▶ WHAT YOU ARE ASKED TO DO
Keep only the lines of the material below that contain the word "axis". Copy those lines.

== Segment start ==

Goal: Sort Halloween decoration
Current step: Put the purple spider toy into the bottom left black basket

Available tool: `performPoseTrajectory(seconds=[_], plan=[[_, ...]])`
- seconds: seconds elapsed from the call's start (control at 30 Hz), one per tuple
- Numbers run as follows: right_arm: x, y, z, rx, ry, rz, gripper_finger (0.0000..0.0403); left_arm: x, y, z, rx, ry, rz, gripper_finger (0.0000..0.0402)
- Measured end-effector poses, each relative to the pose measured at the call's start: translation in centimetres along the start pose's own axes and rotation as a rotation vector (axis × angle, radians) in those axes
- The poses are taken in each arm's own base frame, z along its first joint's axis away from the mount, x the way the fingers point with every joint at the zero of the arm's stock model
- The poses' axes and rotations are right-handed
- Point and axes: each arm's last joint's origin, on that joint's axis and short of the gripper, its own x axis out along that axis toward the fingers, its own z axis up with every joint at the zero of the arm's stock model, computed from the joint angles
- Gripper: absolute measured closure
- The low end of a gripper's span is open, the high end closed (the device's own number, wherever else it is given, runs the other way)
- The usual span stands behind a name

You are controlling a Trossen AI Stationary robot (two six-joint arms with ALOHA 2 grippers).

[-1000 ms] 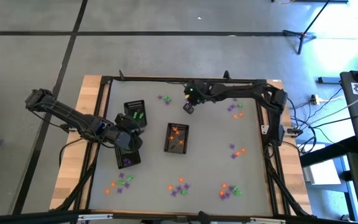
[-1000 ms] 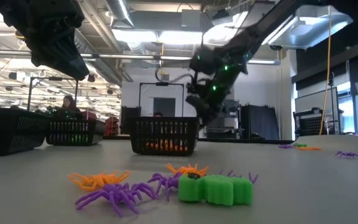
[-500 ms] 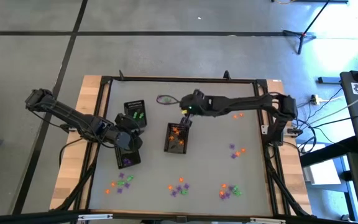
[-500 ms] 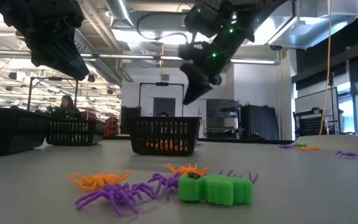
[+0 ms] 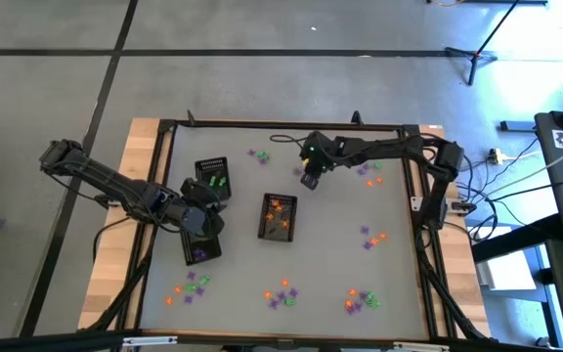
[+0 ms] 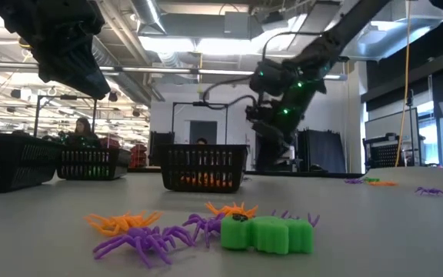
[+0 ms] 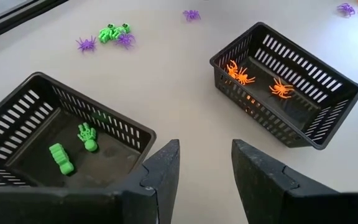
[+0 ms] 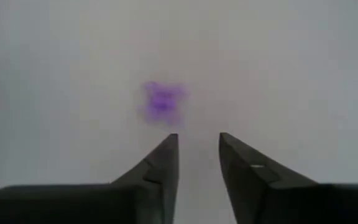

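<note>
Currently, the right gripper (image 5: 310, 182) hangs above the bench (image 5: 330, 254) in the upper middle of the high view, just right of and above the centre tray (image 5: 279, 216); its fingers (image 8: 160, 165) stand a narrow gap apart and hold nothing, with a blurred purple trinket (image 8: 161, 99) on the bench surface beyond them. The left gripper (image 5: 201, 221) sits left of centre in the high view, between the upper-left tray (image 5: 212, 173) and the lower-left tray (image 5: 201, 251); its fingers (image 7: 164, 168) are parted and empty. The centre tray contains orange spiders (image 7: 240, 73), the upper-left tray contains green pieces (image 7: 61, 158), and the lower-left tray contains purple pieces (image 5: 200, 254). The remaining Halloween decoration lies loose on the bench: a cluster (image 5: 189, 286) at lower left, a cluster (image 5: 281, 292) at lower centre, a cluster (image 5: 360, 299) at lower right, a group (image 5: 372, 236) at middle right, a group (image 5: 371, 173) at upper right, and purple pieces (image 5: 259, 155) near the top edge.
</note>
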Motion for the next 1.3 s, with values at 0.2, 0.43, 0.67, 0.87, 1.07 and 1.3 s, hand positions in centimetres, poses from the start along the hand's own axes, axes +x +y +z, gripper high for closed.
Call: performPoseTrajectory(seconds=[0.2,0.43,0.67,0.87,1.07,1.3], plan=[[1.7,0.5,-0.1,-0.016,-0.032,0.034,0.0239,0.0,0.0,0.0,0.0,0.0,-0.001,0.0264],[3.0,0.8,-0.1,-0.041,-0.022,-0.001,0.024,0.0,0.0,0.0,0.0,0.004,-0.004,0.0264],[3.4,0.8,-0.3,-0.046,-0.012,0.0,0.0344,0.0,0.0,0.0,0.0,0.006,-0.005,0.0264],[2.5,1.5,-0.1,-0.07,-0.029,-0.083,0.0394,0.0,0.0,0.0,0.0,0.006,-0.005,0.0264],[-1.7,4.2,1.6,-0.138,-0.166,-0.106,0.0401,0.0,0.0,0.0,0.0,0.006,-0.005,0.0264],[-5.7,8.8,2.6,-0.187,-0.338,0.008,0.0402,0.0,0.0,0.0,0.0,0.006,-0.005,0.0264]])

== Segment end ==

▶ RESPONSE BOX
- Measured end-effector poses, each relative to the pose measured at the call's start: translation in centimetres along the start pose's own axes and rotation as a rotation vector (axis × angle, radians) in those axes
- The poses are taken in each arm's own base frame, z along its first joint's axis away from the mount, x the way the fingers point with every joint at the zero of the arm's stock model
- Point and axes: each arm's last joint's origin, on that joint's axis and short of the gripper, its own x axis out along that axis toward the fingers, its own z axis up with every joint at the zero of the arm's stock model, computed from the joint angles

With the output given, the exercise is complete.